Berdasarkan pengumuman OpenAI, 19 proyek sumber terbuka yang dicakup pada gelombang pertama meliputi: cURL, Python, PyPI, urllib3, aiohttp, proyek Go, freenginx, NATS, pyca, Sigstore, SimpleX, Valkey, RustCrypto, dan python.org, dll.

Hasil kuantitatif minggu pertama (sumber: pengumuman OpenAI): menemukan ratusan celah keamanan; mengirimkan 64 pull requests; membuka 51 issues. Capaian di atas merupakan total gabungan untuk 19 proyek; distribusi celah pada masing-masing proyek tidak diungkapkan satu per satu dalam pengumuman yang ada.

Dilema keamanan siber sumber terbuka dan latar belakang historis log4j

Insiden celah log4j (Desember 2021): Apache log4j adalah alat pencatatan yang banyak digunakan dalam ekosistem Java, dan celah keamanannya disebut oleh Badan Keamanan Siber dan Infrastruktur AS (CISA) sebagai “salah satu celah paling serius sepanjang sejarah”.
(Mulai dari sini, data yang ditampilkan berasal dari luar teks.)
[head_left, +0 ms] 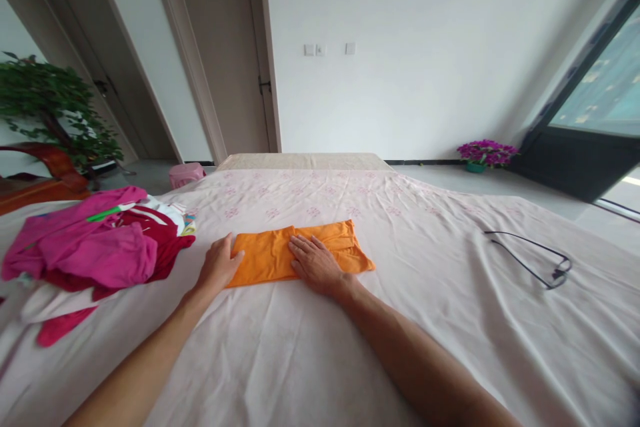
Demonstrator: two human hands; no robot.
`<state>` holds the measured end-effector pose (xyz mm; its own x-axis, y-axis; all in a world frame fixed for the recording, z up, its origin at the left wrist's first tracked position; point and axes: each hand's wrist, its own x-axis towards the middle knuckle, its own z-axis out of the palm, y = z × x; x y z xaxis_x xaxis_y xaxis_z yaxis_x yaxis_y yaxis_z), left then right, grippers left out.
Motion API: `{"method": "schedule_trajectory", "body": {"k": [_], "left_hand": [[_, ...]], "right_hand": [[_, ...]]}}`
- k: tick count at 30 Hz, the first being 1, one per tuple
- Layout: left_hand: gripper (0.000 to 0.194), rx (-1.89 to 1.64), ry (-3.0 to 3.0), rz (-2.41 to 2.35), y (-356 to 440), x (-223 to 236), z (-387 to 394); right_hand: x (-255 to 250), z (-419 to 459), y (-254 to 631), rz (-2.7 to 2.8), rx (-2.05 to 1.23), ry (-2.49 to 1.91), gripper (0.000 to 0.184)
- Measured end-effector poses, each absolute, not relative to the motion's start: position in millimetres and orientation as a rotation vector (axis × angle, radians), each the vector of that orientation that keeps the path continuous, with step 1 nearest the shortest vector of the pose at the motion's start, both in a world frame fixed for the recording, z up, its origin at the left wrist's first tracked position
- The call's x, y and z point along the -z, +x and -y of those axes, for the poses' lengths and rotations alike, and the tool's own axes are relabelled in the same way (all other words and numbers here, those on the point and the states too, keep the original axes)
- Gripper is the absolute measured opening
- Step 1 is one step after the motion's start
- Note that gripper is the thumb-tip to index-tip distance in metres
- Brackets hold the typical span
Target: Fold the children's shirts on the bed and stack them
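A folded orange garment (265,255) lies flat in a long strip on the sheet in front of me; its kind is hard to tell when folded. My right hand (317,265) rests palm down on the middle of it, fingers stretched out. At its left end is my left hand (220,263), open, with the thumb on the cloth and the index finger along the edge. The left hand's other fingers are partly hidden. The strip's right end looks looser and more creased than the left.
A heap of pink, red and white clothes (110,240) lies at the left. Black-framed eyeglasses (557,267) rest on the wrinkled, flower-printed sheet (425,280) at the right. Beyond the sheet are a pink stool (186,175), a leafy plant (50,100) and purple flowers (487,152).
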<state>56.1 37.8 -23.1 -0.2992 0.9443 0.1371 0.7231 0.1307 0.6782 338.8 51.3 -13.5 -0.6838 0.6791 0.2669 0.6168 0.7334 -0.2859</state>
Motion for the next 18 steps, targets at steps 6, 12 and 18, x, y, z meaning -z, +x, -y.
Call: {"method": "schedule_trajectory", "body": {"k": [6,12,18], "left_hand": [[0.058,-0.987,1.227,-1.719,45.6,-1.0,-14.2],[0.057,-1.146,1.064,-1.39,73.1,-45.2,-10.4],[0.06,-1.141,1.149,-1.281,139.8,-93.2,-18.0]], "right_hand": [[10.7,-47.7,336.9,2.527,-0.224,-1.038,0.049],[11.6,-44.9,332.1,2.527,-0.195,-1.072,0.047],[-0.9,-52.6,336.9,2.491,-0.373,-1.009,0.037]]}}
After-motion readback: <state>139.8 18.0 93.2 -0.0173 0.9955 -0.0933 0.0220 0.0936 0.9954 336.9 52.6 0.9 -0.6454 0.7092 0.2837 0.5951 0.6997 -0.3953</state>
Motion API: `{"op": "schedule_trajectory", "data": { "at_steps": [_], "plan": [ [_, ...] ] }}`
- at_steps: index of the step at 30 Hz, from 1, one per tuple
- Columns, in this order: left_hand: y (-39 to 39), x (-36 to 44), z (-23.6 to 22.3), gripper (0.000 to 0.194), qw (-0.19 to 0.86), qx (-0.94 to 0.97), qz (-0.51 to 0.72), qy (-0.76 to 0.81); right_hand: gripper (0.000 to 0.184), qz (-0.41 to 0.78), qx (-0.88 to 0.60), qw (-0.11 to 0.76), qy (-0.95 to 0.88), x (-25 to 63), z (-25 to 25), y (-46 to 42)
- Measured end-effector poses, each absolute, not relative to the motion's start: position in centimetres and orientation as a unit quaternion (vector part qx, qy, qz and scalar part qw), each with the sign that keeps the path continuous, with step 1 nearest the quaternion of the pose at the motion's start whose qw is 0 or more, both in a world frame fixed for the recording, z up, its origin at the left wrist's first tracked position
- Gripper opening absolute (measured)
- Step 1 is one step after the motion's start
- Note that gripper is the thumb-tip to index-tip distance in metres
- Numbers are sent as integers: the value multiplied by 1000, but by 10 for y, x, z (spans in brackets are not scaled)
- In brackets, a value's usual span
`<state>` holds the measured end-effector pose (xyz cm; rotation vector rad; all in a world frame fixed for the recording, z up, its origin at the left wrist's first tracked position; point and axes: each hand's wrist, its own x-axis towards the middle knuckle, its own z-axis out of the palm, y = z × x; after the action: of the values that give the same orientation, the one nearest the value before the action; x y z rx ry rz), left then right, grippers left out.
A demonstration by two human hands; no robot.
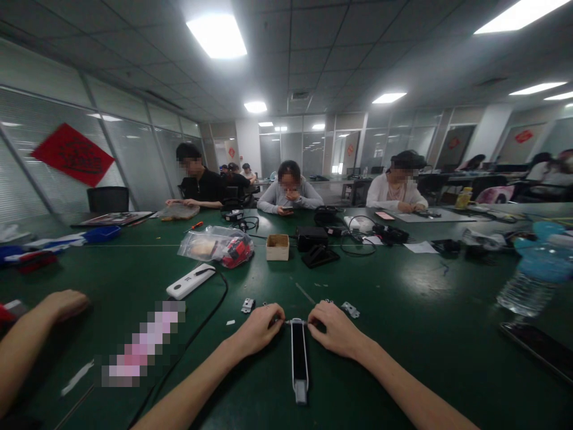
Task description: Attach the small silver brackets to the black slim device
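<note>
A long black device with a white edge and a silver near end (299, 361) lies on the green table (403, 310), pointing away from me. My left hand (259, 325) and my right hand (333, 327) both pinch at its far end, fingers curled, one on each side. Small silver metal brackets lie just beyond my hands: one (247, 305) by the left hand, another (350, 309) by the right.
A white power bank (190, 281) with a black cable, a plastic bag of parts (218, 245) and a small cardboard box (277, 246) lie further back. A water bottle (535, 272) and a phone (537, 349) are at right. Another person's arm (33, 334) rests at left. Several people sit across the table.
</note>
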<state>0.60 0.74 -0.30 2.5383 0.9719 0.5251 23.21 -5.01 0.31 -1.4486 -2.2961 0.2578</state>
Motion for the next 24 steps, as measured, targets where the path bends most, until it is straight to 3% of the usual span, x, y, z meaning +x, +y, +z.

Masalah struktural (analisis penulis naskah asli): Penulis naskah asli menyatakan bahwa masalah keamanan siber ekosistem sumber terbuka pada dasarnya adalah masalah sumber daya manusia: ratusan ribu paket sumber terbuka di seluruh dunia, para pemelihara sering kali hanya terdiri dari satu atau dua orang, sehingga tidak dapat melakukan audit keamanan penuh terhadap semua kode; celah sering kali baru ditemukan bertahun-tahun setelah muncul. Kerangka analisis penulis adalah bahwa keunggulan AI bukan terletak pada menemukan celah kelas jenius, melainkan pada melakukan pemindaian berkelanjutan terhadap kumpulan kode dalam jumlah besar dengan kepadatan yang tidak mampu dipertahankan oleh manusia. Hal di atas merupakan pandangan penulis naskah asli, bukan pernyataan resmi OpenAI.

FAQ

Hasil kuantitatif minggu pertama Patch the Planet dipublikasikan oleh pihak mana?

Angka “ratusan celah, 64 pull requests, 51 issues” berasal dari pengumuman resmi OpenAI, yaitu total gabungan untuk 19 proyek sumber terbuka. Apakah masing-masing proyek telah menerima dan menggabungkan perbaikan tersebut, perlu merujuk ke catatan pembaruan repositori versi masing-masing proyek.

Apa perbedaan Codex Security dan GPT-5.5-Cyber?

Menurut pengumuman OpenAI, keduanya adalah dua alat AI keamanan siber yang disediakan dalam program ini; metode akses Codex Security ditandai sebagai “akses bersyarat”, sementara GPT-5.5-Cyber adalah alat AI versi pembaruan. Perbedaan fungsi dan spesifikasi teknis secara rinci tidak dijelaskan dalam pengumuman yang ada.

Mengapa OpenAI memilih infrastruktur yang banyak digunakan seperti cURL dan Python, bukan proyek lain?

Naskah asli menyebutkan bahwa ini adalah “infrastruktur untuk seluruh internet modern”; estimasi pemasangan global cURL melebihi 200 miliar perangkat. Dalam infrastruktur yang luas seperti ini, celah yang ditemukan berpotensi berdampak jauh lebih besar dibanding alat khusus yang lebih kecil—ini adalah interpretasi penulis naskah asli atas pilihan tersebut, bukan penjelasan pilihan resmi OpenAI.